Mark Wunderlich, a former NBA official now serving as the league’s vice president of referee operations, oversees the developmental advisers who work with refs individually. Wunderlich gives a simple example from this past offseason of how the fusion between data and on-court work has improved the league’s processes.

“We realized we had [too many] incorrect decisions made from the lead position,” Wunderlich told FiveThirtyEight. “When we did the tracking of those misses, we realized the official was too tight.

“Any strong-side or down-lane drive, if an official was inside 8 feet to the baseline to the rim, he didn’t have a big enough picture to see the play.
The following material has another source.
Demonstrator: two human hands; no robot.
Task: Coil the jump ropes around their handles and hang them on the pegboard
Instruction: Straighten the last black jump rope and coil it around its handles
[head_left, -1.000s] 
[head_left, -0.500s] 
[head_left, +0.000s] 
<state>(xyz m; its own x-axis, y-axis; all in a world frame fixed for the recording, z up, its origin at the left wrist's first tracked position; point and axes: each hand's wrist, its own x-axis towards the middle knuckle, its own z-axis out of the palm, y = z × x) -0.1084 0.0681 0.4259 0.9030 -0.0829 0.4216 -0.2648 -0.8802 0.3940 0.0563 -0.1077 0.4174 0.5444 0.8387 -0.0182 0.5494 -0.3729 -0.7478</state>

When we got outside 9 feet and a little bit wider, our vision angle expanded, and we ended up reducing our error count because the analytics proved to us that width was better from the lead position. … So when we went to [preseason] camp, we banged home plays that we had missed being too tight on video, through the help of the analytics.”

This is a level of precision that was simply not available to the NBA a decade ago, much less in prior generations.

“We’re starting to see more plays,” Wunderlich said. “I’ve had officials call me and say it’s like a whole new world out there.”

As with several other parts of the officiating program, limiting bias is a constant effort. REPS offers supervisors the ability to view trends and call data blindly, with actual referee names hidden until the analysis is completed to avoid potential favoritism.

Simple accuracy isn’t the only quality management is looking at, either. Developmental advisers also use REPS to rate their officials on themes like communication, confidence, rules knowledge and their ability to work as part of a three-ref crew while filling the proper roles.

Referees struggling with performance can use REPS as part of their pathway to improvement, a process the NBA hopes to foster — within reason. Officials who aren’t meeting the league’s accuracy and consistency standards will be put on notice and given one year to improve in their areas of weakness, per Monty McCutchen, senior vice president of referee development and training. Many are able to; those who are not are dismissed, an event McCutchen reports doesn’t happen every season necessarily, but is still a periodical occurrence.